* Work required: Exact wording is required for every entry; transcribe all of them and leave the images out.

Saved data entries
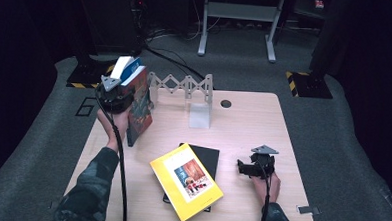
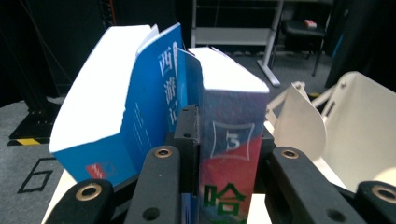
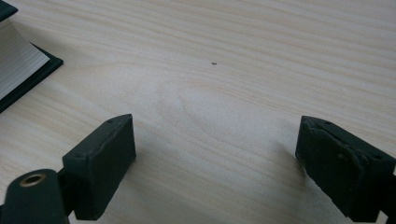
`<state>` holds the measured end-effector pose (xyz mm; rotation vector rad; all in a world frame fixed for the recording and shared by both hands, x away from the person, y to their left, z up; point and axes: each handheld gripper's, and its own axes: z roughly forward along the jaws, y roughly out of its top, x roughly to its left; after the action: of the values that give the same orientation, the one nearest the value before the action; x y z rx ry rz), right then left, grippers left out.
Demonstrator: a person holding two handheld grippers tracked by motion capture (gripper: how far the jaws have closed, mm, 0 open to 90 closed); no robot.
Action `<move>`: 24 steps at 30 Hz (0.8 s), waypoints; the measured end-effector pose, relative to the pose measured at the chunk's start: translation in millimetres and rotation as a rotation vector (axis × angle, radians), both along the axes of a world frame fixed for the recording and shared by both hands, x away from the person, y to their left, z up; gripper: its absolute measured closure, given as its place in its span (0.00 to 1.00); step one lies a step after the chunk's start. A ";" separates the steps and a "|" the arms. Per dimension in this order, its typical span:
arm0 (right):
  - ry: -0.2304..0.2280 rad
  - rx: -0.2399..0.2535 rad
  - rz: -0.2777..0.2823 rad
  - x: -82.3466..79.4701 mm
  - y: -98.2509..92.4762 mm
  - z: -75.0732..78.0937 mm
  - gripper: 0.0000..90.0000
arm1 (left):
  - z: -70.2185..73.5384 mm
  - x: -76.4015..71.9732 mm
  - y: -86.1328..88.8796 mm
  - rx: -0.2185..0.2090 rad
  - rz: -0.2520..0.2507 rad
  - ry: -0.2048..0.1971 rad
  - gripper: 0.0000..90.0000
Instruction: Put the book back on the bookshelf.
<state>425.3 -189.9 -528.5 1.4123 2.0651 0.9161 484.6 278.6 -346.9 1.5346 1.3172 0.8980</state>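
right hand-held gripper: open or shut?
Open. The right hand-held gripper has its jaws spread wide apart with only bare wooden table between them, nothing gripped.

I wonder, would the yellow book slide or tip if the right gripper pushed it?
The yellow book lies flat, half on a black book, so it would probably slide or pivot, not tip. Its cover looks glossy, so likely slippery. The right gripper is open beside it.

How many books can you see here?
4: a blue book and a red-covered book upright at the left gripper, a yellow book lying atop a black book.
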 end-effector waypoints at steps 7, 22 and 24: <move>-0.005 -0.006 -0.002 0.2 0.0 -0.2 0.13 | -5.1 -17.6 -2.0 0.022 -0.028 0.017 0.80; -0.002 -0.004 0.000 0.1 -0.2 0.0 0.13 | -8.9 -36.8 11.5 0.045 -0.064 0.099 0.78; -0.001 0.000 0.001 0.0 -0.2 0.0 0.13 | -8.5 -38.3 12.3 0.046 -0.063 0.102 0.78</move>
<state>425.3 -190.1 -528.5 1.4103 2.0656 0.9164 446.3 290.9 -355.5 1.6675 1.3199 0.8252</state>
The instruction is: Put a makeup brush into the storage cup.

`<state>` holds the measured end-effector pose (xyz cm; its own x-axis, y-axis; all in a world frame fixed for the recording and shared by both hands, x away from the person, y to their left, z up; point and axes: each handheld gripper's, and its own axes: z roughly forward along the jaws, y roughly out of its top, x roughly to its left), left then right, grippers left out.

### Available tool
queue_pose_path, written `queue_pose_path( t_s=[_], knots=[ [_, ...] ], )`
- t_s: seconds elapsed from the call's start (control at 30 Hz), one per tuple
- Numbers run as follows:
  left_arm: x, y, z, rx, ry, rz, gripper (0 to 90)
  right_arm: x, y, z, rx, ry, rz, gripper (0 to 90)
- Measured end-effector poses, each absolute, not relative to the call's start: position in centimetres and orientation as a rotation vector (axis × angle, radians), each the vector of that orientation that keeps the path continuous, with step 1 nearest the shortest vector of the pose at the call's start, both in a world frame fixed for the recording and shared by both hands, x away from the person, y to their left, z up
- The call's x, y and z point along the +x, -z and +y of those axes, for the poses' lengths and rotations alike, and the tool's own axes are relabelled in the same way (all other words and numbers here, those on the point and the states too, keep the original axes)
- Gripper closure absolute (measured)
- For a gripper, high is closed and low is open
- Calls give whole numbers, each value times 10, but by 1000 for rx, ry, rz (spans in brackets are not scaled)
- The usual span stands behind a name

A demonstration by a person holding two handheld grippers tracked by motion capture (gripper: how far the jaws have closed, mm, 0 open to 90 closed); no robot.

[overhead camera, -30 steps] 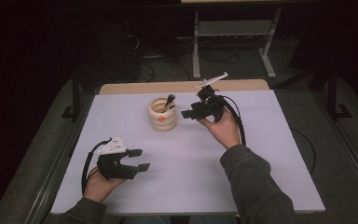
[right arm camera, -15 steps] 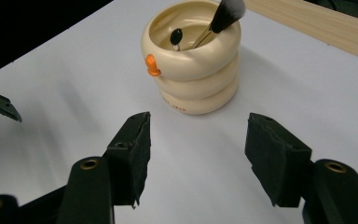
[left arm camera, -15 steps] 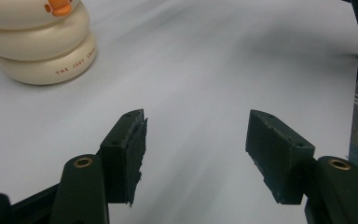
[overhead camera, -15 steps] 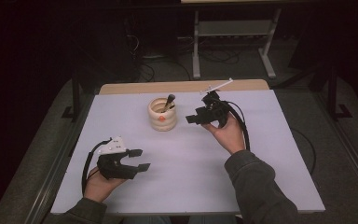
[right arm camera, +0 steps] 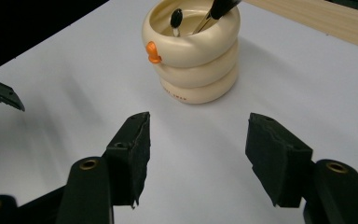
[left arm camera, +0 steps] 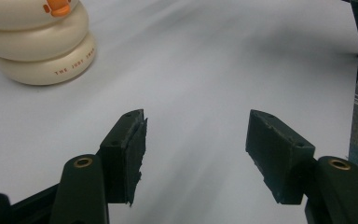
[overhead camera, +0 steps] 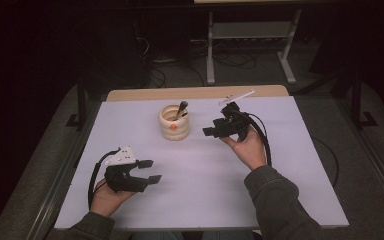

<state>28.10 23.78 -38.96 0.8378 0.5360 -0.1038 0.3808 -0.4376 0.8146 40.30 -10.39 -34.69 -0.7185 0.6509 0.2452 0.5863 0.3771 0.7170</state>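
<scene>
Left gripper (overhead camera: 147, 171) rests low on the tabletop (overhead camera: 200, 200) near-left of the ringed cream holder (overhead camera: 174, 123), fingers spread, empty. Holder has brushes (right arm camera: 177, 18) standing inside. Right gripper (overhead camera: 215, 131) hovers just right of the holder, fingers spread, empty. Likely a brush pick: approach from above, pinch one handle, avoid nudging the rim.

Small red letters stand on the lowest ring of the cream holder (left arm camera: 37, 44), up and left of the left tongs. They seem to read "THE JUST", and the last word is cut off.
</scene>
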Motion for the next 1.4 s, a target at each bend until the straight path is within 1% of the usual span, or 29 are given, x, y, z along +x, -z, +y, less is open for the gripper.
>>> queue_pose_path(
  t_s=[0.57, 0.67, 0.7, 0.87, 0.97, 1.4],
  knots=[
    [281, 390, 238, 2081, -210, 669, 372, 391, 352, -109, 1147, -1257, 2530, 351],
    [281, 390, 237, 2080, -211, 668, 371, 390, 354, -112, 1138, -1263, 2519, 337],
    [281, 390, 237, 2082, -211, 667, 370, 388, 354, -112, 1175, -1255, 2511, 317],
    [281, 390, 237, 2080, -210, 670, 370, 385, 357, -116, 1159, -1268, 2503, 315],
    [281, 390, 237, 2080, -210, 671, 370, 383, 356, -116, 1192, -1255, 2500, 287],
    [281, 390, 237, 2082, -215, 668, 365, 373, 357, -123, 1188, -1245, 2488, 268]
  ],
)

* Result of the task:
`<state>` holds the measured end-effector pose (xyz mm; rotation vector rad; all in a world frame fixed for the recording and shared by both hands, x away from the person, y to their left, z up; point and axes: each handheld gripper's, and its own axes: z roughly forward along the jaws, y roughly out of its top, x roughly to its left; after the action: of the values that give the same orientation, the one nearest the value before the action; x y z rx ry rz), right then left, grippers left out.
Demonstrator: a person holding two handheld grippers tracked by motion capture (gripper: how far the jaws have closed, mm, 0 open to 90 closed); no robot.
Action `<move>`: 24 steps at 30 Hz (0.8 s), waypoints; the measured end-effector pose, relative to the pose measured at the chunk's start: translation in millimetres and rotation as a rotation vector (axis × angle, radians), both along the axes of a world frame fixed for the recording and shared by both hands, x away from the person, y to their left, z up; gripper: its absolute measured closure, given as its place in its span (0.00 to 1.00); step one lies a step after the chunk's start. A ";" separates the steps and a "|" the arms. Per dimension in this order, its typical span:
arm0 (right):
  - ry: -0.2304..0.2280 rad
  - rx: -0.2399..0.2535 rad
  - rz: -0.2777..0.2823 rad
  - x: -82.3466..79.4701 mm
  - y: -98.2509..92.4762 mm
  - z: -75.0732..78.0937 mm
  - gripper: 0.0000..90.0000
arm1 (left):
  - z: -70.2185..73.5384 mm
  - x: -76.4015..71.9732 mm
  - y: -86.1328..88.8796 mm
  - rx: -0.2185..0.2090 rad
  - rz: -0.2520..0.2507 rad
  - ry: -0.2048..0.1971 rad
  - gripper: 0.0000..90.0000
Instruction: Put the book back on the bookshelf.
<state>425.3 -189.9 -528.5 1.4123 2.0651 0.9161 484.6 278.6 -346.9 1.5346 1.3172 0.8980</state>
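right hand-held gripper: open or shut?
Open. The right hand-held gripper has its jaws spread wide apart with only bare wooden table between them, nothing gripped.

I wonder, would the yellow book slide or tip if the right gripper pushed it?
The yellow book lies flat, half on a black book, so it would probably slide or pivot, not tip. Its cover looks glossy, so likely slippery. The right gripper is open beside it.

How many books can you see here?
4: a blue book and a red-covered book upright at the left gripper, a yellow book lying atop a black book.
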 end-effector waypoints at steps 7, 22 and 24: <move>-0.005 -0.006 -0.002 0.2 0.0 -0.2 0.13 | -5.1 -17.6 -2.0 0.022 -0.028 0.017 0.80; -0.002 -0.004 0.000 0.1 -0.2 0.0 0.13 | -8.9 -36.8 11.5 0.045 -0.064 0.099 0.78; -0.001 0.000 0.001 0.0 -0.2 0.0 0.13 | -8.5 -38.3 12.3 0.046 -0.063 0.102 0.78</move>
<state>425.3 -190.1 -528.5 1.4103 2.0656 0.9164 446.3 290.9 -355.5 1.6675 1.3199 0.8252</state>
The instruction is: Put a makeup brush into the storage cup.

`<state>` holds the measured end-effector pose (xyz cm; its own x-axis, y-axis; all in a world frame fixed for the recording and shared by both hands, x away from the person, y to their left, z up; point and axes: each handheld gripper's, and its own axes: z roughly forward along the jaws, y roughly out of its top, x roughly to its left), left then right, grippers left out.

### Available tool
queue_pose_path, written `queue_pose_path( t_s=[_], knots=[ [_, ...] ], )`
- t_s: seconds elapsed from the call's start (control at 30 Hz), one per tuple
- Numbers run as follows:
  left_arm: x, y, z, rx, ry, rz, gripper (0 to 90)
  right_arm: x, y, z, rx, ry, rz, gripper (0 to 90)
- Measured end-effector poses, each absolute, not relative to the call's start: position in centimetres and orientation as a rotation vector (axis × angle, radians), each the vector of that orientation that keeps the path continuous, with step 1 nearest the shortest vector of the pose at the call's start, both in a world frame fixed for the recording and shared by both hands, x away from the person, y to their left, z up
- The call's x, y and z point along the +x, -z and +y of those axes, for the poses' lengths and rotations alike, and the tool's own axes are relabelled in the same way (all other words and numbers here, those on the point and the states too, keep the original axes)
- Gripper closure absolute (measured)
- For a gripper, high is closed and low is open
- Calls give whole numbers, each value times 10, but by 1000 for rx, ry, rz (spans in brackets are not scaled)
- The usual span stands behind a name

A demonstration by a person holding two handheld grippers tracked by motion capture (gripper: how far the jaws have closed, mm, 0 open to 90 closed); no robot.

[overhead camera, -30 steps] 
[right arm camera, -15 steps] 
[left arm camera, -15 steps] 
[overhead camera, -15 steps] 
[right arm camera, +0 steps] 
[left arm camera, +0 steps] 
[overhead camera, +0 steps] 

<state>28.10 23.78 -38.96 0.8378 0.5360 -0.1038 0.3808 -0.4376 0.8146 40.30 -10.39 -34.69 -0.7185 0.6509 0.2452 0.5863 0.3771 0.7170</state>
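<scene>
Left gripper (overhead camera: 147, 171) rests low on the tabletop (overhead camera: 200, 200) near-left of the ringed cream holder (overhead camera: 174, 123), fingers spread, empty. Holder has brushes (right arm camera: 177, 18) standing inside. Right gripper (overhead camera: 215, 131) hovers just right of the holder, fingers spread, empty. Likely a brush pick: approach from above, pinch one handle, avoid nudging the rim.

Small red letters stand on the lowest ring of the cream holder (left arm camera: 37, 44), up and left of the left tongs. They seem to read "THE JUST", and the last word is cut off.
</scene>
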Motion for the next 1.4 s, a target at each bend until the straight path is within 1% of the usual span, or 29 are given, x, y, z along +x, -z, +y, less is open for the gripper.
>>> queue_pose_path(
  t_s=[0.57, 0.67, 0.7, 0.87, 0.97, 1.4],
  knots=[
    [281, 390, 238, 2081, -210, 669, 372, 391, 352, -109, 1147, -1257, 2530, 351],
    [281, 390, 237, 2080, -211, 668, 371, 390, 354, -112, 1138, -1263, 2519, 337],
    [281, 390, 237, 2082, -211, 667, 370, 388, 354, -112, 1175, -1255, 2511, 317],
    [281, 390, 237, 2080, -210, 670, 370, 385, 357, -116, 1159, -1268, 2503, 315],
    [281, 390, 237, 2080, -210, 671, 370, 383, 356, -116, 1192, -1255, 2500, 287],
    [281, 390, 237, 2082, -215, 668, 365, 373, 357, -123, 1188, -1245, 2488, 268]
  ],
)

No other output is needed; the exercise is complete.